El diagnóstico diferencial del melanoma incluye otros tipos de nevos, neoplasias epiteliales o mesenquimales, queratosis actínicas pigmentadas y lesiones similares.
La dermatoscopia se puede utilizar para un examen más detallado de lesiones sospechosas, pero se requiere una biopsia, preferiblemente una biopsia por escisión, para confirmar el diagnóstico.
Para la enfermedad metastásica, el tejido debe analizarse para detectar mutaciones de BRAF, que sugieren susceptibilidad a los fármacos inhibidores de BRAF.
El tratamiento del melanoma se basa en la estadificación TNM del tumor según lo determinado por la profundidad, la ulceración, la frecuencia mitótica y la presencia o ausencia de metástasis ganglionares o distantes.
La escisión local amplia de la lesión es el tratamiento principal para el melanoma cutáneo. Los márgenes de escisión recomendados son:
♦ Margen de 5 mm para melanoma in situ
♦ Margen de 1 cm para melanomas <1 mm de espesor
♦ Margen de 1 a 2 cm para melanomas de ≤ 2 mm de espesor
♦ Margen de 2 cm para melanomas> 2 mm de espesor
Considere una biopsia de ganglio linfático centinela (BSGC) para la estadificación en pacientes con tumores que tienen características patológicas con mayor riesgo de positividad, como profundidad de Breslow <0,8 mm con ulceración u otras características de alto riesgo y lesiones> 0,8 mm de grosor (recomendación débil).
Recuerda
Melanoma se hace una amplia escisión con buenos márgenes y en etapas avanzadas la inmunoterapia es efectiva (biológicos).
Para melanoma avanzado y / o pacientes con alto riesgo de desarrollar enfermedad metastásica, considere la terapia dirigida adyuvante con nivolumab, pembrolizumab o la terapia dirigida con dabrafenib / trametinib o radioterapia adyuvante (recomendación débil).

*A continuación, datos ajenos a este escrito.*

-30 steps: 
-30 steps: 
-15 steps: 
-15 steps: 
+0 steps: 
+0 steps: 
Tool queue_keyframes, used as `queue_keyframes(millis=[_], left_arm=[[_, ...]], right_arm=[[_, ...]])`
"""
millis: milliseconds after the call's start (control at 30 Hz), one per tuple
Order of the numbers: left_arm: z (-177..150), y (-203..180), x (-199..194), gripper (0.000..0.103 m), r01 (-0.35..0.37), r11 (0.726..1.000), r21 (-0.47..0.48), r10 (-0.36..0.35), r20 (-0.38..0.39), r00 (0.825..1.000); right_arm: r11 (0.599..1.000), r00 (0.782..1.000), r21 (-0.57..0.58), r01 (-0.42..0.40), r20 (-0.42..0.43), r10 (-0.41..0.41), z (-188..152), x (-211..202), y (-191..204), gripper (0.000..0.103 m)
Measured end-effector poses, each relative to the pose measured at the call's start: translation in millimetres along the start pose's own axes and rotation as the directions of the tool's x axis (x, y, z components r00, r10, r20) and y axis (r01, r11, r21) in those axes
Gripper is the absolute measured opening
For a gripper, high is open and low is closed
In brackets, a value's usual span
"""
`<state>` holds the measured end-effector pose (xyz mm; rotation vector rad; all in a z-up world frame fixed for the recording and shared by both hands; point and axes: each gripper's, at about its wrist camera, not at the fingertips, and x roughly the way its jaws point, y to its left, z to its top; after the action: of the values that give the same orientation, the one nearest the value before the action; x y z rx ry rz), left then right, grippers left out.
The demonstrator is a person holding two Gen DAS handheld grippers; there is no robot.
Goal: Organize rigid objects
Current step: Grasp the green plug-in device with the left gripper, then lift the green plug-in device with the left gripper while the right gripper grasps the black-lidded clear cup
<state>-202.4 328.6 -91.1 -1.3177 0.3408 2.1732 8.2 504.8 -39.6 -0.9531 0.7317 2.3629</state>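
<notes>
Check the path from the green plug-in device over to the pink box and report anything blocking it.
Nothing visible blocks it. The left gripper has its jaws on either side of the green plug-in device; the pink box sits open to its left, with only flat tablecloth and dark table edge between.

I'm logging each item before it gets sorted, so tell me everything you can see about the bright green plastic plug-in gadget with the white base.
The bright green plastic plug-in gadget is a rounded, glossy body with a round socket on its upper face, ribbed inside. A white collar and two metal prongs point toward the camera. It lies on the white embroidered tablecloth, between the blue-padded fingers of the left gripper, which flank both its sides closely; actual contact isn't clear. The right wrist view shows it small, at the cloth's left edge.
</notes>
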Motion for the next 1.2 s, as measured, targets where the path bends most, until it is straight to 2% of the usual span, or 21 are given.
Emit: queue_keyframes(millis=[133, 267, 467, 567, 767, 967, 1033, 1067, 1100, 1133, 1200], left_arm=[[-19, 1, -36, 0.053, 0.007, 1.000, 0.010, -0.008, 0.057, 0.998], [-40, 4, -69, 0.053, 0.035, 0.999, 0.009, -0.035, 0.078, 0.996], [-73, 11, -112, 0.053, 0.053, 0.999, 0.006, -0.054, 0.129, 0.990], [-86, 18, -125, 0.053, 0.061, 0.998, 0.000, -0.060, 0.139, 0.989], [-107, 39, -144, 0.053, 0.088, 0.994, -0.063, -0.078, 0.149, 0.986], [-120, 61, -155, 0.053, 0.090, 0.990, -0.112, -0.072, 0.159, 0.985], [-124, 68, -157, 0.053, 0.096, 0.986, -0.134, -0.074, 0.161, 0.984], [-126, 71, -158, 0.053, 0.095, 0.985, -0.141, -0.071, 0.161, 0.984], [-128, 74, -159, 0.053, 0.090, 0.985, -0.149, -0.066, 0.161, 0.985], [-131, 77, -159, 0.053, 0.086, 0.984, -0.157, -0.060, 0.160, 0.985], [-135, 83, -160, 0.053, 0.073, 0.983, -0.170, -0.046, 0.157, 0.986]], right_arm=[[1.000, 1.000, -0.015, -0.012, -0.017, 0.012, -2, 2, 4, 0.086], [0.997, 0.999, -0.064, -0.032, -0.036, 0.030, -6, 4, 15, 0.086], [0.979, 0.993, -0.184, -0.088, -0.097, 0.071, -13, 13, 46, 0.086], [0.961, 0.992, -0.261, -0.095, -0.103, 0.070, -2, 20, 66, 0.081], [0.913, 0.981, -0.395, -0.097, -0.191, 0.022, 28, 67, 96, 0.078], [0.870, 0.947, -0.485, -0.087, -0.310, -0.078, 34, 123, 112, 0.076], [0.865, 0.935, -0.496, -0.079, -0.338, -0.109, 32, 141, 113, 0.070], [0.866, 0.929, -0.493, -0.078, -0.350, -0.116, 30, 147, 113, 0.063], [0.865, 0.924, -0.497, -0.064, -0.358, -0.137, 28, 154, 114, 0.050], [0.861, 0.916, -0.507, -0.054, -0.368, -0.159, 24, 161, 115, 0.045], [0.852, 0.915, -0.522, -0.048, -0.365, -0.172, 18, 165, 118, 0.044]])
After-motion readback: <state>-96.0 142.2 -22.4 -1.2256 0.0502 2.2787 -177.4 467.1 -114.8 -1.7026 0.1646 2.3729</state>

Para los pacientes con melanoma metastásico o irresecable y buen estado clínico, considere el tratamiento sistémico. Las opciones incluyen:
♦ Inmunoterapia con un inhibidor del punto de control, como nivolumab, pembrolizumab o nivolumab más ipilimumab (recomendación fuerte).
♦ O, para pacientes con mutaciones BRAF positivas, use terapia dirigida, preferiblemente con tratamiento combinado de dabrafenib más trametinib, vemurafenib más cobimetinib o encorafenib más binimetinib (recomendación fuerte).
♦ Una opción alternativa es la terapia dirigida combinada y la terapia anti-PD-L1 si está presente BRAF V600, como atezolizumab más vemurafenib y cobimetinib (recomendación débil).
Hay evidencia limitada para guiar la vigilancia, pero considere un seguimiento cada 3 a 12 meses con examen clínico de la piel y palpación de los ganglios linfáticos, según el riesgo de recurrencia o el riesgo de un segundo tumor primario (recomendación débil).